- **Problem details**: Tally every line in the entries below that holds "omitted", then give only the total.

========

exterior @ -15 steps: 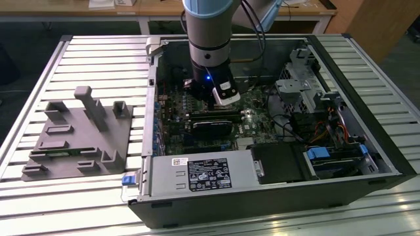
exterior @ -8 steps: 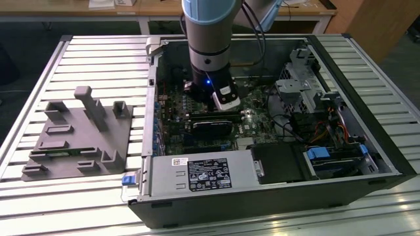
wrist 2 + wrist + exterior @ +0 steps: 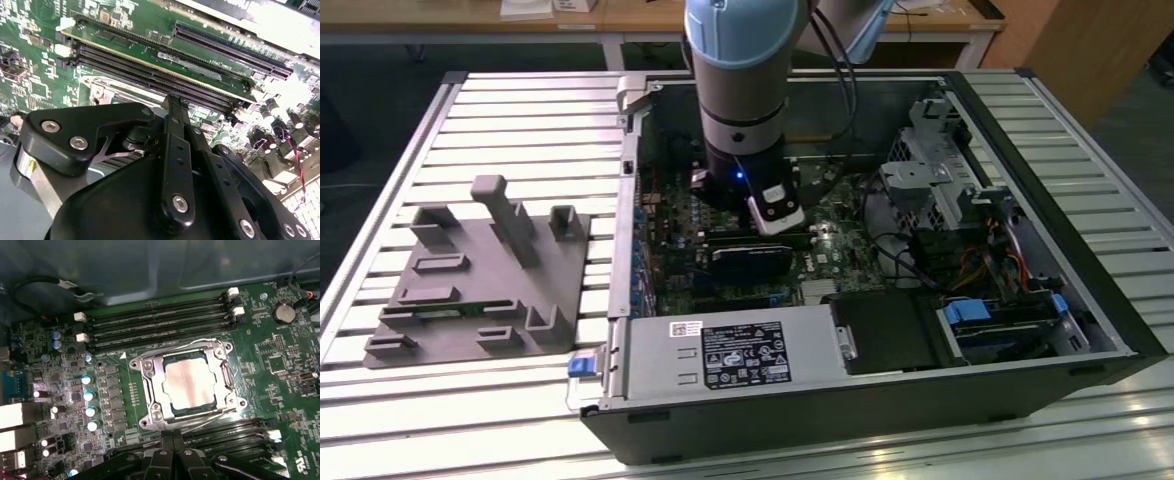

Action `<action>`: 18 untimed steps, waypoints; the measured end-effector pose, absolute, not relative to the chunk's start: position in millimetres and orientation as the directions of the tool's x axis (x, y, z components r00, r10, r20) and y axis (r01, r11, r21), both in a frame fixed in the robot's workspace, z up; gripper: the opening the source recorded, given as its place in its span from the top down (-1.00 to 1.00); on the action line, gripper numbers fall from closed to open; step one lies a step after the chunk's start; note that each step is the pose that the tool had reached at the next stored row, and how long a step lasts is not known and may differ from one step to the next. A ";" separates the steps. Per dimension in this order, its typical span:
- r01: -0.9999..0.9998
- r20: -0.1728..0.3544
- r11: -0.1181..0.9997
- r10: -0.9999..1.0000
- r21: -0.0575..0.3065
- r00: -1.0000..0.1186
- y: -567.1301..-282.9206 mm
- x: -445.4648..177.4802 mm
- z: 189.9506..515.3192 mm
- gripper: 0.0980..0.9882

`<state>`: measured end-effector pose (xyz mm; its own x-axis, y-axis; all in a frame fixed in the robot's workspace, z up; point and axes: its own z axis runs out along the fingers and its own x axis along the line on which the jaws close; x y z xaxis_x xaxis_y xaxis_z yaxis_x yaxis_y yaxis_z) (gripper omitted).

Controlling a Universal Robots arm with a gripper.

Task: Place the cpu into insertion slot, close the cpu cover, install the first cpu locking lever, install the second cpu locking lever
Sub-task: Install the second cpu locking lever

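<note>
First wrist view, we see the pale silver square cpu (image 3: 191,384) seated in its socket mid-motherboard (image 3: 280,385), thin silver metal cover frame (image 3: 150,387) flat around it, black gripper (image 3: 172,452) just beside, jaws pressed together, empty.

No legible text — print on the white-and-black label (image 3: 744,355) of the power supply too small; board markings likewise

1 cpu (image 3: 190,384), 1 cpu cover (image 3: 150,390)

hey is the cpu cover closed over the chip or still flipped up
Closed. In the first wrist view the cpu cover lies flat around the cpu, whose silver top shows through its window.
</note>
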<state>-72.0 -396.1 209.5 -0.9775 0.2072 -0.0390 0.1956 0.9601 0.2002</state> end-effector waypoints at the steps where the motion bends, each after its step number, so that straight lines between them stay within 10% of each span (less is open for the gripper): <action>1: 0.195 -0.037 0.958 0.207 0.208 -0.978 -396.8 -72.7 209.0 0.98; 18: 0.189 -0.021 0.940 0.203 0.285 -0.979 -402.8 -79.0 199.0 0.98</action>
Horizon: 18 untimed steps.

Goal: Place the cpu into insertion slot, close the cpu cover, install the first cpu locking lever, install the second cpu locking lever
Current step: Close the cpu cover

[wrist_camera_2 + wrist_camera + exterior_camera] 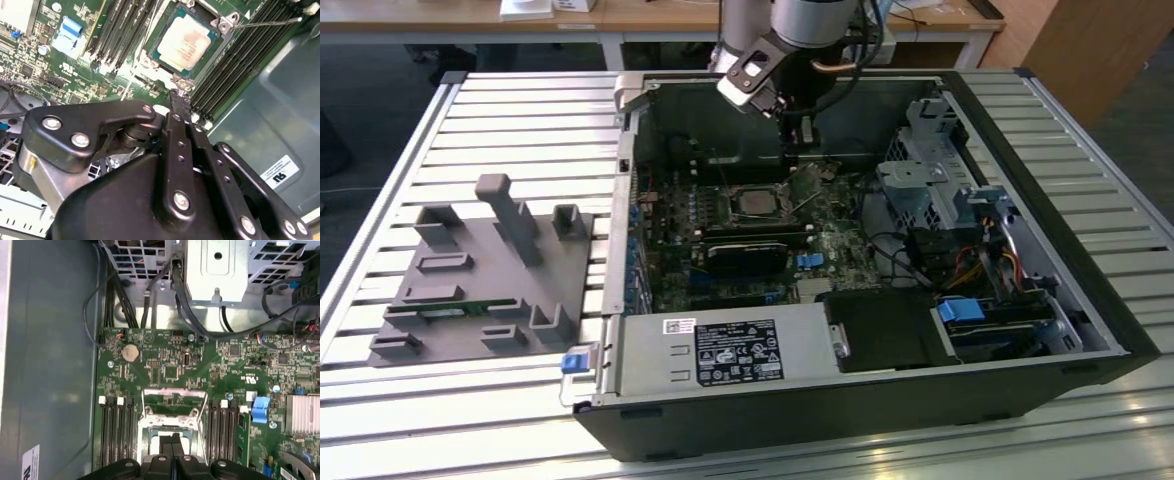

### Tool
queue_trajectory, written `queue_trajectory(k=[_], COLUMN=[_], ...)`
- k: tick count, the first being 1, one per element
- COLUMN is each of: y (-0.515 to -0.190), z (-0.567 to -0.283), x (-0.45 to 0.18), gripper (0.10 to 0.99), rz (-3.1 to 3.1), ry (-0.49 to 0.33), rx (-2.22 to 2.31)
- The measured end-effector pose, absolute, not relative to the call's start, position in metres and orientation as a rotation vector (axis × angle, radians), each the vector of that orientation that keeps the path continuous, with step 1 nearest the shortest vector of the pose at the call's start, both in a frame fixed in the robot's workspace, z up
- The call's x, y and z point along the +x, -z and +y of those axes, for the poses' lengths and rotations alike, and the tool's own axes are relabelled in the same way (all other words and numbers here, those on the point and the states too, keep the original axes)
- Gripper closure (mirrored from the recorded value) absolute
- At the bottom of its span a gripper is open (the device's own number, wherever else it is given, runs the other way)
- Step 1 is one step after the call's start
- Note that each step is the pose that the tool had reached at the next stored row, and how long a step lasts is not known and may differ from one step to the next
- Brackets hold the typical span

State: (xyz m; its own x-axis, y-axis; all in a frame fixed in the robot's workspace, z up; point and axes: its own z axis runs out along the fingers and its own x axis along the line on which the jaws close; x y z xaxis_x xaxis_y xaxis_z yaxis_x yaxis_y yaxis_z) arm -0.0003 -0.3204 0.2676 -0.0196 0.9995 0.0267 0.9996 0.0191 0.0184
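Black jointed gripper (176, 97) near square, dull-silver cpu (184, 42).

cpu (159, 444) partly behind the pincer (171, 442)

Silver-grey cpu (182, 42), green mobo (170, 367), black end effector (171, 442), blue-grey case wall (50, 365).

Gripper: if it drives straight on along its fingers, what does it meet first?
Most likely the edge of the socket holding the small flat silver-grey cpu, beside the open thin silvery metal cpu cover. The shut black gripper points there in both wrist views; its height is unclear.
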Motion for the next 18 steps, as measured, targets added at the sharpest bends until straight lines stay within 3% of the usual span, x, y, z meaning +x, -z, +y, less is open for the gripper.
queue_trajectory(k=[18], y=[-0.259], z=[-0.318], x=[0.047], gripper=[0.98], rz=[-2.237], ry=[0.048], rx=[-2.195])
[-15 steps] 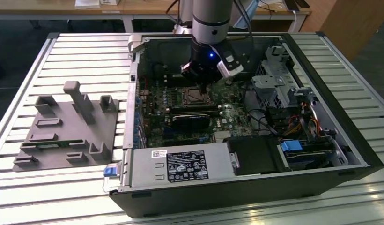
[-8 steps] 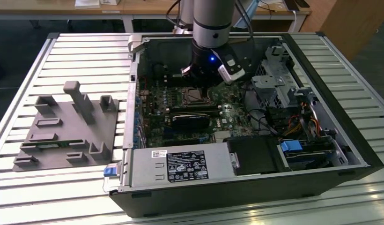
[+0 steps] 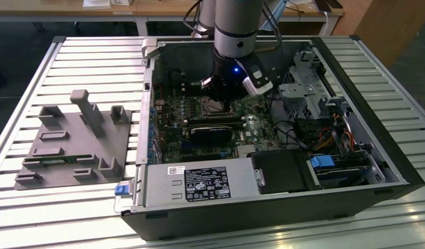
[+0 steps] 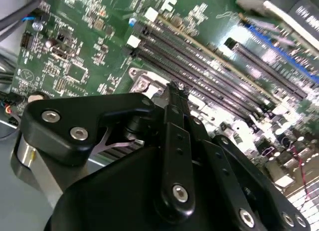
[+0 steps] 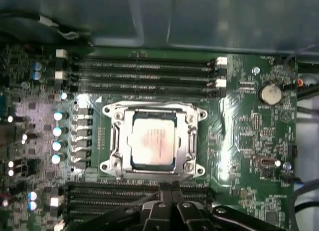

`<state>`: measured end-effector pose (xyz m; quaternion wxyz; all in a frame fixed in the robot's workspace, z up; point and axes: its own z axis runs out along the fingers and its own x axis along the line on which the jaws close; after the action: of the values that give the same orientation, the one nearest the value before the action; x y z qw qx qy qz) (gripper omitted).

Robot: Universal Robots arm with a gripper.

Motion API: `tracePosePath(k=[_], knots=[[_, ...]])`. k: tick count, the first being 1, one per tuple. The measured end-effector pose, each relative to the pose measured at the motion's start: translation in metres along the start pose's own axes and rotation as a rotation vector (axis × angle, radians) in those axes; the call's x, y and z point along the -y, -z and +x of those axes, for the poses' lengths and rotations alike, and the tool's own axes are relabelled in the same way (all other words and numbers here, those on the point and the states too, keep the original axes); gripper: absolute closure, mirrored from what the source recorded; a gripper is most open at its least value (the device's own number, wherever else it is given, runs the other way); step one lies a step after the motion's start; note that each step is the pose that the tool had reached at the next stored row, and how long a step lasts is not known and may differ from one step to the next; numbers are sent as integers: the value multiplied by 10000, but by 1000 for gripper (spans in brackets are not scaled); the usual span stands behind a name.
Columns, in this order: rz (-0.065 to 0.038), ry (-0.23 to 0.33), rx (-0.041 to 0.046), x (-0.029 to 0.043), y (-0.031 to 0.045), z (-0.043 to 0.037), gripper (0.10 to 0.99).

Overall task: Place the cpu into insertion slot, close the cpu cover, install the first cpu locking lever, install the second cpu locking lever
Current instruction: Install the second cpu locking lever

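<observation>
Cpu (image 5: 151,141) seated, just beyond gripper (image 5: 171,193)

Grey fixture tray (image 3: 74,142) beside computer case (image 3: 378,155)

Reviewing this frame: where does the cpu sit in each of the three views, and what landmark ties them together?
Exterior view: the cpu sits on the green board, just below the gripper.
First wrist view: it lies mid-picture, inside the metal cpu cover.
Second wrist view: I cannot make it out; the gripper stands in front.
Shared landmark: the long black memory slots beside the socket.
</observation>
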<state>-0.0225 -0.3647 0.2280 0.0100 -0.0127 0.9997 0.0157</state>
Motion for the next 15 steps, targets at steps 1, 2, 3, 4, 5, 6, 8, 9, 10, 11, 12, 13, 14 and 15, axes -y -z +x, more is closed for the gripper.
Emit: tracePosePath(k=[1,2,3,4,5,6,8,9,10,11,12,13,14,15], knots=[[-69,-2,1,14,0,11,980],[-216,-3,6,23,0,19,980],[-392,-7,10,31,1,26,980],[-571,-11,15,38,1,30,980],[-750,-14,20,47,1,32,980],[-847,-16,21,62,2,34,980],[-867,-16,23,97,3,38,980],[-869,-16,23,115,4,41,980],[-870,-17,23,129,5,48,980],[-874,-19,22,138,5,60,980],[-885,-18,22,145,6,81,980],[-902,-18,23,149,7,109,980],[-922,-17,24,153,7,142,980],[-940,-16,24,155,8,181,980]])
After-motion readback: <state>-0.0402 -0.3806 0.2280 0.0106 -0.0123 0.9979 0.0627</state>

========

- **Exercise solution**: 2